What keeps it interesting even though it is prolonged is how fast-paced Killers of the Flower Moon is, with Scorsese’s flowing camera work, Thelma Schoonmaker’s energizing editing and both combined harmoniously. The film may be serious but it is a Scorsese film with numerous supporting roles cast by famous actors like Brendan Fraser and John Lithgow and has snappy dialogue scenes that made every plan and plot look like one from Goodfellas. It is disarming fun but knows exactly when and how to jerk you out of the comfort of your seat and into the reality of cinema-watching – jolting reminders of brutality being around the corner (or within shot).

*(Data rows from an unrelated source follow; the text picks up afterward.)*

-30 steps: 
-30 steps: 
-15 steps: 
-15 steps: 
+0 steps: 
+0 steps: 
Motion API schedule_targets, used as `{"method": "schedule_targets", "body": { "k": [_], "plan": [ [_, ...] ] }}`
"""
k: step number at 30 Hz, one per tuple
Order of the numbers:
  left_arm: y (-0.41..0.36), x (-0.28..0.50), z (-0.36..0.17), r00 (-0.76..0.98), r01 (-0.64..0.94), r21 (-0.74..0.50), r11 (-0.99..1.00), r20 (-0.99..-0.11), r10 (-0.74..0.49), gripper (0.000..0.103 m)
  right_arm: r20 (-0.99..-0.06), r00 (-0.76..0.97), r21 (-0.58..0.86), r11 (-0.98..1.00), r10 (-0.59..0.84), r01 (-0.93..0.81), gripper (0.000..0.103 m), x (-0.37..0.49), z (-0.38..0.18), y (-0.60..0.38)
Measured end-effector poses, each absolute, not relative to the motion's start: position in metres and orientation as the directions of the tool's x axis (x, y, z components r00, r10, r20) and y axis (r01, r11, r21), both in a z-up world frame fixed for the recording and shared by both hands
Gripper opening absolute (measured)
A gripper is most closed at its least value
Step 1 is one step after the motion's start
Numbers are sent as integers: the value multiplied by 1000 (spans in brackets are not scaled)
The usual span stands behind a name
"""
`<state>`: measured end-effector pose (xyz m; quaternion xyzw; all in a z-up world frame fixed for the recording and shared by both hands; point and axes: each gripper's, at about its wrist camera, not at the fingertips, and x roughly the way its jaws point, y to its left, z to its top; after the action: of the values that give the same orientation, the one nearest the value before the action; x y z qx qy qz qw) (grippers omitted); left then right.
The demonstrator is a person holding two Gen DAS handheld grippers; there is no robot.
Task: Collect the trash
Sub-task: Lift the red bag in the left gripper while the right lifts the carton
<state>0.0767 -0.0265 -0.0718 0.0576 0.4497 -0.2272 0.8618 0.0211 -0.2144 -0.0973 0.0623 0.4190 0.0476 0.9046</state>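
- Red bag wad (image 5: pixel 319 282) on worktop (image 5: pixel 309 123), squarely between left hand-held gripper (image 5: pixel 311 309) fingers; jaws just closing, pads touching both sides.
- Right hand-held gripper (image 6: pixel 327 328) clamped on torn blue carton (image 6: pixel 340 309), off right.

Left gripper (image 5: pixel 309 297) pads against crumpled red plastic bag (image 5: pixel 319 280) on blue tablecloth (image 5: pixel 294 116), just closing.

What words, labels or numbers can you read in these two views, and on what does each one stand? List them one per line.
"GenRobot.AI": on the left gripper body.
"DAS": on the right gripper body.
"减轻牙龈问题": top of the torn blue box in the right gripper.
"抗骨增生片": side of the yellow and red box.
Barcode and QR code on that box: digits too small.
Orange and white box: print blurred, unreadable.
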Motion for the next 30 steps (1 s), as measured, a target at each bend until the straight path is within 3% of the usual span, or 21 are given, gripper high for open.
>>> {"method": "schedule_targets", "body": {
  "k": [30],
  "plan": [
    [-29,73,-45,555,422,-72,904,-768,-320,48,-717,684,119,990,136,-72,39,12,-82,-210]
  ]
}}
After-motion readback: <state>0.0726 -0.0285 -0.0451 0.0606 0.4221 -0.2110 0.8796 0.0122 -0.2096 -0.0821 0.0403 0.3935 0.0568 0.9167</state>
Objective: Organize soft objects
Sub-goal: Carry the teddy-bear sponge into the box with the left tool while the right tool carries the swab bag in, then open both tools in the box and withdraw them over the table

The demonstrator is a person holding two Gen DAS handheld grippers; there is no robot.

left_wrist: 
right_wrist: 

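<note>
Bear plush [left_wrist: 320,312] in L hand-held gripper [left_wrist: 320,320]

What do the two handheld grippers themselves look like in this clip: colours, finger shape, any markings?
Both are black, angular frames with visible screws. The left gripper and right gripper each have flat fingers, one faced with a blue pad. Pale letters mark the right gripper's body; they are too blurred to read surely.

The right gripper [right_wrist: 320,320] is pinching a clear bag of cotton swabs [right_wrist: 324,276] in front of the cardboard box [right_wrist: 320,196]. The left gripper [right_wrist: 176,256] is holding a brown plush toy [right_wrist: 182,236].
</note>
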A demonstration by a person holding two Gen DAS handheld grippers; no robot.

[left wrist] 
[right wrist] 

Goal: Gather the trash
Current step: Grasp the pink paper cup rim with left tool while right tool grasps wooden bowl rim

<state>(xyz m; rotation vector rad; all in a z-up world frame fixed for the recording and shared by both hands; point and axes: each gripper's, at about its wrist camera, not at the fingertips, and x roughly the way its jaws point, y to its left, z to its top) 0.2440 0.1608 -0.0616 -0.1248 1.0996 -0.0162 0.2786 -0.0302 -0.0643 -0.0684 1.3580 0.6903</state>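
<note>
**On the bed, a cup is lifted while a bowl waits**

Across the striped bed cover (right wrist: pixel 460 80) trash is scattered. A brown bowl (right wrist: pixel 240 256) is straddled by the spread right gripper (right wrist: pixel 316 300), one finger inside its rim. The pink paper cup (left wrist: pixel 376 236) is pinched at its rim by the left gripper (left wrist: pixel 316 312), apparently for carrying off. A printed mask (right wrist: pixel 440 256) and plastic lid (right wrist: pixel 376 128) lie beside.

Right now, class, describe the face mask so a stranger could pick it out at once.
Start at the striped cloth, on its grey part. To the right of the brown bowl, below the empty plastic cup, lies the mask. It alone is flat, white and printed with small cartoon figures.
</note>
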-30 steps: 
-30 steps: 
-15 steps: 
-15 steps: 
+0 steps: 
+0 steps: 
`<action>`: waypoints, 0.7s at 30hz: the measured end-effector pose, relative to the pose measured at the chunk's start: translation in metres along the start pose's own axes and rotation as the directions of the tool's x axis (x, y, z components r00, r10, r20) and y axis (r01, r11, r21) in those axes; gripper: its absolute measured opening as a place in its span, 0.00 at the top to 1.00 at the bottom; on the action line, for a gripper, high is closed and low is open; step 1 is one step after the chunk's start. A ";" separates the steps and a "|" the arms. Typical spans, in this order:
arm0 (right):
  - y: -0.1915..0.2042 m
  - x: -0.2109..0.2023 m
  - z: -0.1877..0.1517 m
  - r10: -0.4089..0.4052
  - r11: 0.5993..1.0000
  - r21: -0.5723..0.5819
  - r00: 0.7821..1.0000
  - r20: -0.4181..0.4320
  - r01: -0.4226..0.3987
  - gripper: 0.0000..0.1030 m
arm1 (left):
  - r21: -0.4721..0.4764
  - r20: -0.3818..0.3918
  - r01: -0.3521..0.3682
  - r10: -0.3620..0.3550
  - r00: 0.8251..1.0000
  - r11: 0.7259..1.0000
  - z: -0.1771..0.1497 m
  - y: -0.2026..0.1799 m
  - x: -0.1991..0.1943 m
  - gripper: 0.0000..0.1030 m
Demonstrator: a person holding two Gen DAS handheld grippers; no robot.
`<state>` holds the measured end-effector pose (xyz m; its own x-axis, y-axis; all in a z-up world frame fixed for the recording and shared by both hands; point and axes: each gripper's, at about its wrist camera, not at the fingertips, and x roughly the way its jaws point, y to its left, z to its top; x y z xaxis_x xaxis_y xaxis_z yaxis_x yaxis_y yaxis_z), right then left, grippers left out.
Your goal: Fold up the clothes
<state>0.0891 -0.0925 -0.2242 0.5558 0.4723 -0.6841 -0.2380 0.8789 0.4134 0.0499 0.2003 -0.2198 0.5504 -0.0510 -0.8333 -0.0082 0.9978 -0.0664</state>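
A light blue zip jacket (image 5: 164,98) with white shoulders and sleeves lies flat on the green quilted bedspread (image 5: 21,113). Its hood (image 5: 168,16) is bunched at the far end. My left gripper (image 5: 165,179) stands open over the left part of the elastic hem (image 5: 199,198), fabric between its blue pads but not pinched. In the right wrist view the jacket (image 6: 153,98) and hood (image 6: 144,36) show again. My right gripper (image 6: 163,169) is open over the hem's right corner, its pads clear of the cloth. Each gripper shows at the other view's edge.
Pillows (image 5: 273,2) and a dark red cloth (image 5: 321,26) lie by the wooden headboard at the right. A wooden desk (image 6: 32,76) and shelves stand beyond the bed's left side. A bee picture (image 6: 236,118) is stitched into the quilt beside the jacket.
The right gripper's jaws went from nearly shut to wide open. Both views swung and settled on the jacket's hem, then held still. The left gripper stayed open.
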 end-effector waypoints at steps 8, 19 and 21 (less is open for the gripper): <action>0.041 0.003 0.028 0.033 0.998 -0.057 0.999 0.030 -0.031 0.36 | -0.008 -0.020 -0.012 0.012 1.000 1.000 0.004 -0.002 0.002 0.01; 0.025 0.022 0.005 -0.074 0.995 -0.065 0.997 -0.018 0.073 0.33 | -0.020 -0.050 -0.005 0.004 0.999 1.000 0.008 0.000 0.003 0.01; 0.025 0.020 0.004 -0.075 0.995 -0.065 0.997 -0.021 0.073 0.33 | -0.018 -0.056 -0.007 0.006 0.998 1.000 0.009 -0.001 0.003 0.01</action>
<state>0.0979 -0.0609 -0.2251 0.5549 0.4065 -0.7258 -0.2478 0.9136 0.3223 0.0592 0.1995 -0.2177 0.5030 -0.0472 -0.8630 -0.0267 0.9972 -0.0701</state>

Nonetheless, the book’s most captivating sections are those that highlight the authentic love story of Mollie and Ernest. The novel is also focused on their romantic relationship, which is presented in various dimensions. However, given this dismal situation (and Ernest’s association with illegal characters), nearly everything about this prime narrative becomes doubtful. It is a companionable feeling to have for a person who has been through so much with her. Behind all the bloody violence lies an uncertainty whose source can be traced back to our own beings as well as Mollie’s mind whether Earnest is real or his love was phony.

Can he be trusted, let alone redeemed, when his actions are just what Hannah Arendt referred to as “the banality of evil” – the Holocaust? As both Mollie and audiences wonder if a man like Ernest can ever truly exist.

In place of revealing the killers’ identities from the beginning until their arrest at the end of story, Killers of the Flower Moon surfaces Serious doubts over its morality and complicity urging us in Mollie’s perspective, thus concluding by bringing forward an emotionally upsetting payoff. This movie goes on a bit too long with focus on how serious Ernest took his actions though it stays thrilling even when like Billy it may lose some viewers during moments whenever it seems daringly confident about itself and its achievements in filmography. Yet Scorsese goes for finality instead of emotional resolution despite offering closure regarding plot direction which mischievously argues for stillness before referring to retrograde tendencies of violence that never grow obsolete even today.

Like life for Natives portrayed in this work there are caveats even in its most vigorous scenes.The main street behind every American town has become Main Street again.”.

The Verdict

The Killers of Flower Moon also portrays accurately Osage tribe similarly to its original book title; it tells true story about horrific killing spree against them in 1920s and life of Mollie Burkhart, the sole survivor. As a result, Lily Gladstone was cast as Molly, which she played with all her innocent love and furious anger that will surely make her Hollywood’s most wanted star; moreover, she acted together with De Niro and DiCaprio who both portrayed men whose kindness is mixed with coldness. Such kind of movies like this one are the bloodiest creations that Scorsese has done in his lifetime but also they happen to be very cerebral containing for instance this subversive murder “mystery” which leaves no question behind except one. What in the world will human beings not do out of greed?